Yes. I've seen a lot of folks that confuse profit and revenue, and most of them are living in a bubble of some form or another.
To the author's credit, my guess is that he's living in the bubble of sales&marketing. Their assignments are usually something like "Go out and sell as much as you can!" with little regard to product cost, production limits, or even cost-of-sales.
I'm guessing that is why he makes such an elementary blunder.
I'm a bit surprised that the article mentions support, but at no point makes the connection that more customers == more support requests.
I think I'd rather have 5 customers paying $20 than 10 customers paying $10 - is this a thoroughly bone-headed point of view? Or is supporting more customers essentially a marketing cost?
This all depends on the type of customer. If your customers are high maintenance customers that require a lot of support, then having more customers paying less money may not be worth it. However, more customers often means more diversity so you're more protected against a few taking their business elsewhere. And then more customers might mean you have to hire more people which can affect the culture of your company. Seemingly simple decisions can run pretty deep when you think about the true cost.
So it really all depends, but it's definitely not bone-headed.
A great point. Some companies price in their very excellent support (Nordstrom comes to mind). At the other end of the spectrum, I worked with a guy who ran an wifi internet service on the side. His prices were so cheap that he refused to help clients troubleshoot and offered only two support options: cope or get a refund.
"Apple charges a premium because of the perceived value of its products"
Is this necessarily true these days? Air vs Ultrabook pricing for example?
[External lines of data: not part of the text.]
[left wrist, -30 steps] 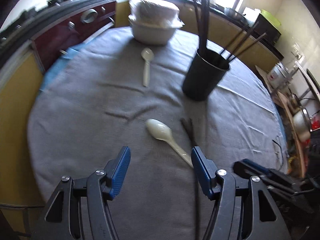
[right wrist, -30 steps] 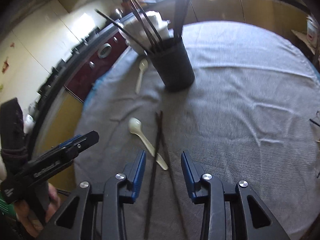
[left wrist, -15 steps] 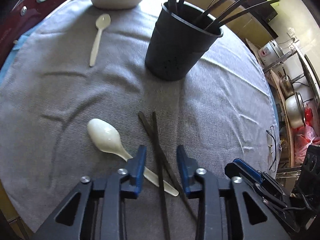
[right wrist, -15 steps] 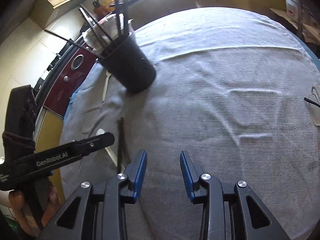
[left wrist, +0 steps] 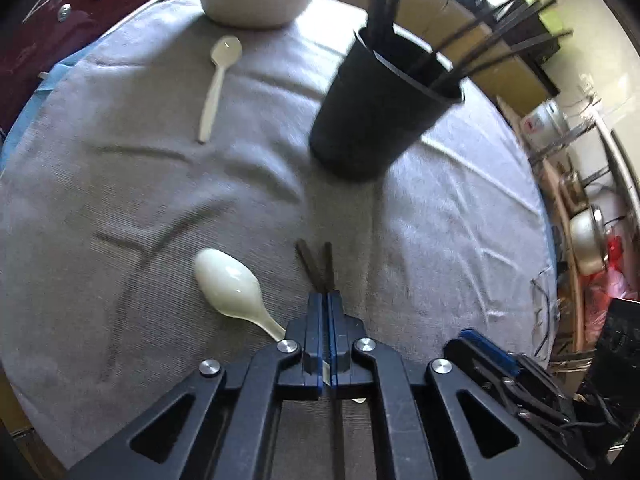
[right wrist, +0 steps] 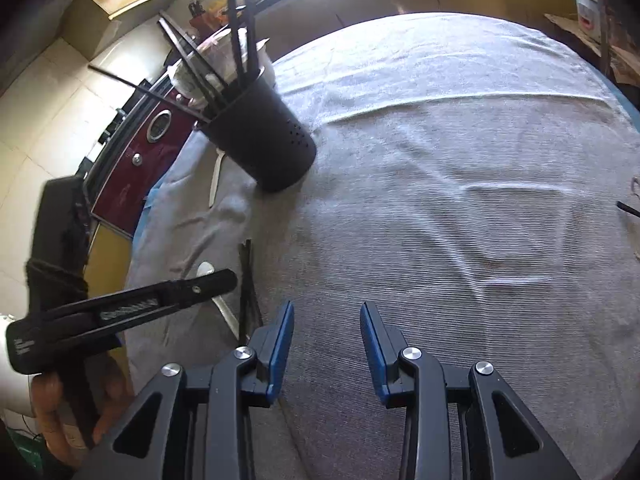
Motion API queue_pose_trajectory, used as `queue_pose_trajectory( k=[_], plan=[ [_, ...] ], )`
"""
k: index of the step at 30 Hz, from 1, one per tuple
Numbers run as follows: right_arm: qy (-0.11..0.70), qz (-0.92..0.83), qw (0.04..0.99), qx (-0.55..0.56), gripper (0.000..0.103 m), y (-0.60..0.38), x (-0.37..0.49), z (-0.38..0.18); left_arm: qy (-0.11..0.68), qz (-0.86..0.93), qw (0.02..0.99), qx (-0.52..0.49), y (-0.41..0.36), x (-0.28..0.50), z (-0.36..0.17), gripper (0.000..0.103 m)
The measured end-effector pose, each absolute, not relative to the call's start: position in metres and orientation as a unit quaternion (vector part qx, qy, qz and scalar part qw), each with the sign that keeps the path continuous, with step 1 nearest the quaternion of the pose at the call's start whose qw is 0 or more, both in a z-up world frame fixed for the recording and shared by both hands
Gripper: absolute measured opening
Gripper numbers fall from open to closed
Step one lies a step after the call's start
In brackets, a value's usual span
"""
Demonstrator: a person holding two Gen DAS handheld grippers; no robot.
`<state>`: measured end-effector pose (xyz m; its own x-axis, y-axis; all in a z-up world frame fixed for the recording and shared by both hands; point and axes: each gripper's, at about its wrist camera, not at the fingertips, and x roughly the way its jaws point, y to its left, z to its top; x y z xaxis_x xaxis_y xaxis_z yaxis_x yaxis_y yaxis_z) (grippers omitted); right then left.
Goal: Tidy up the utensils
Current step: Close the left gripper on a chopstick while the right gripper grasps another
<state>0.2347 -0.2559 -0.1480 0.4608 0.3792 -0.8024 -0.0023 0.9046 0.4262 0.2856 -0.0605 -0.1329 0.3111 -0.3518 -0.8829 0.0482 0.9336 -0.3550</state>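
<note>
Chopsticks: we saw a dark pair point(left wrist: 318, 268) lying on the worktop, crossing just ahead of our left tongs, their far tips pointing toward twelve o'clock in the left wrist view.
Left tongs: our left tongs point(left wrist: 325, 300) were closed on the chopsticks, the blue pads point(left wrist: 314, 312) pressed together with the sticks running between them and on under the frame toward six o'clock.
Near spoon: a cream plastic spoon point(left wrist: 230, 286) lay at about ten o'clock from the left tongs, bowl up, its handle slipping under the tongs.
Far spoon: a second white spoon point(left wrist: 218, 80) lay well apart at eleven o'clock, bowl toward the white bowl.
Holder: a black cup point(left wrist: 376, 120) stood at one o'clock from the pair, with more dark chopsticks fanning out of it.
White bowl: we saw it point(left wrist: 256, 0) at the far edge, at twelve o'clock, with something pale piled in it.
Right tongs: our right tongs point(right wrist: 326, 328) stood partly open above bare cloth, nothing between the pads.
Right wrist view: the left tongs showed at nine o'clock, held by a hand point(right wrist: 72, 408), over the chopsticks there.
Worktop: a round worktop under a grey cloth point(right wrist: 460, 200), creased in several places.
</note>
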Motion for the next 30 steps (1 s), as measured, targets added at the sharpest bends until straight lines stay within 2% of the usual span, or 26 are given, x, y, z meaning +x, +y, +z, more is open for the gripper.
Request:
queue_pose_trajectory(
  k=[4,6,14,19,30],
  plan=[
    [0.509,0.127,0.832,0.184,0.037,-0.245,0.246,-0.145,0.594,-0.142,0.776,-0.157,-0.053,0.291,-0.141,0.002],
    [0.505,0.122,0.833,0.189,0.037,-0.245,0.247,-0.142,0.603,-0.135,0.769,-0.162,-0.052,0.296,-0.143,0.005],
    [0.511,0.09,0.833,0.193,0.037,-0.264,0.238,-0.15,0.622,-0.12,0.762,-0.133,-0.064,0.311,-0.153,0.009],
    [0.514,0.089,0.83,0.197,0.037,-0.268,0.237,-0.157,0.609,-0.12,0.772,-0.136,-0.062,0.31,-0.151,0.005],
    [0.538,0.16,0.808,0.176,0.037,-0.229,0.266,-0.161,0.559,-0.131,0.797,-0.185,0.004,0.281,-0.111,0.005]
  ],
)
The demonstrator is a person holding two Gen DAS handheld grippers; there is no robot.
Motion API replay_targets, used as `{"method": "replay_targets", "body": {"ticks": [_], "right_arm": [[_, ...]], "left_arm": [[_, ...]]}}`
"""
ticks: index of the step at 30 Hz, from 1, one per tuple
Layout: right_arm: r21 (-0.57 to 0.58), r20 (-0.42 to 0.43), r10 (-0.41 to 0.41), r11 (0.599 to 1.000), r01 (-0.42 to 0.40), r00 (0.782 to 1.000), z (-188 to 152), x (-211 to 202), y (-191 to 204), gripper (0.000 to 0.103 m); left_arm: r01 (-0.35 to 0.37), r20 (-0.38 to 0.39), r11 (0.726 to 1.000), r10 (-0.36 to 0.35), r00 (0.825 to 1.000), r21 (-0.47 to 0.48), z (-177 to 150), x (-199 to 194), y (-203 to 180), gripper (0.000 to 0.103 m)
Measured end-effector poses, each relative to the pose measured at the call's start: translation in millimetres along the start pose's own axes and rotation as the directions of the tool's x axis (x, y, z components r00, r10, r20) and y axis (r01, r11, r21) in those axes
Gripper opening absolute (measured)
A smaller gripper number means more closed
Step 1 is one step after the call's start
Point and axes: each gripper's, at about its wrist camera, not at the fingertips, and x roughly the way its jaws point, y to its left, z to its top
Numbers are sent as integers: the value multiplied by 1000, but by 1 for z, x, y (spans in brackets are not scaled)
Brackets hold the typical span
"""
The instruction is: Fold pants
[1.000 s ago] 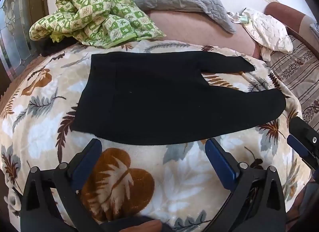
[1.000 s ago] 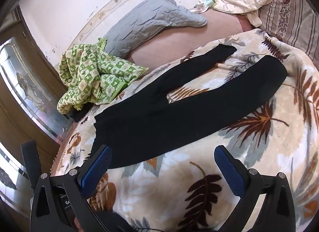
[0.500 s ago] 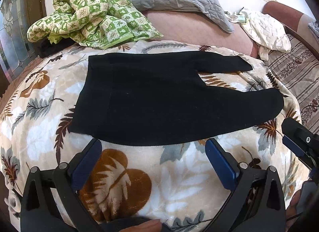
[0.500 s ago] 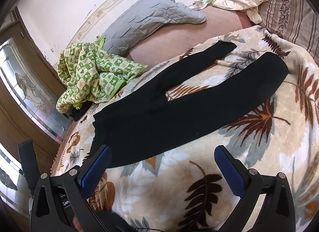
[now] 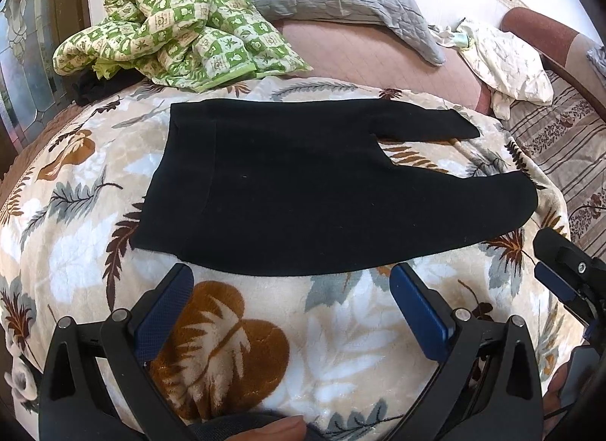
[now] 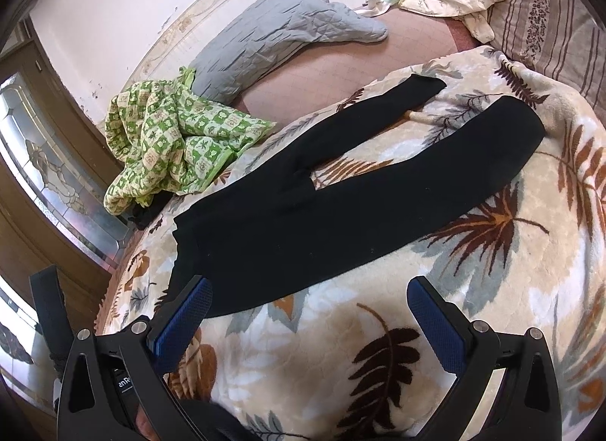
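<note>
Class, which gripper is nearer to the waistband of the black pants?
Left. The left gripper hovers just short of the pants' near edge by the waistband; the right gripper hovers farther along, toward the legs.

What we cannot see well

A dark thing [image 5: 98, 86] hides under the green blanket [image 5: 178, 20], and we cannot tell what it is. The right tool [image 5: 564, 282] is cut off by the picture's edge in the left view. Our thumb [image 5: 280, 429] is cut off too.
</note>
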Motion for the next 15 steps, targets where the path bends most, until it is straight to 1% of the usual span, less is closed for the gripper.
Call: {"method": "replay_targets", "body": {"ticks": [2,6,10,12,14,15], "right_arm": [[28,18,10,1000,-10,1000,0,-6,0,103],[113,98,16,993,-27,995,-2,-32,9,103],[137,145,75,986,-96,986,1,-57,27,103],[118,138,94,987,-111,986,4,-62,34,103],[60,131,106,992,-115,986,10,-66,40,103],[15,150,109,994,-112,983,13,-72,42,103]], "left_arm": [[0,2,1000,0,1000,-6,0,-1,1,103],[8,2,999,-8,1000,-31,0,-1,7,103],[20,-6,998,-20,1000,-58,0,0,13,103],[25,-15,997,-26,1000,-68,0,1,16,103],[37,-20,996,-39,999,-82,0,2,21,103],[49,-23,994,-51,998,-94,0,3,23,103]]}}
I take the general point. In the UK college education sector there are two main players for providing virtual learning environments. One is open source, the other has a lease contract price in the tens of thousands per year (depending on the number of seats). Both are widely used!
Testing prices sounds great, but how do you test prices for SaaS subscriptions? I can't just lower or raise prices without making at least a moderately big-to-do about it.
Start low and raise them gradually. Grandfather existing customers at the price they had when they signed up. If you need to cut prices, cut them for existing customers and new customers. It's really not that big a deal unless you're out of the startup phase.
Agree 100%. I did this with a consumable online retail product. It works well. Not only do you find the right price-point, but it gives you a solid base revenue from loyal customers to finance overhead and test marketing.
A great question. The only thing I can think of is starting at a high price and then lowering it slowly. You definitely want to do some split testing to see which plan pages get you the highest conversions, too.
Let's say that for your particular niche, you pay on average $1 per click. These are the expected conversion rates to break even, depending on the price of your product.
$1 - 100%
$2 - 50%
$4 - 25%
$8 - 12.5%
$16 - 6.25%
$32 - 3.125%
$64 - 1.563%
$128 - 0.781%
In general, it's far easier to convert 1.5% of your visitors, with a product that costs $64 than it is getting 50% of your visitors to pay $2, 25% to pay $4, or even 12.5% to pay $8.
So in my experience, charging a premium has practical implications when advertising, that go beyond pricing as a quality indicator.
The lifetime value of a new customer must justify the cost of paid acquisition channels, and leave room for profit.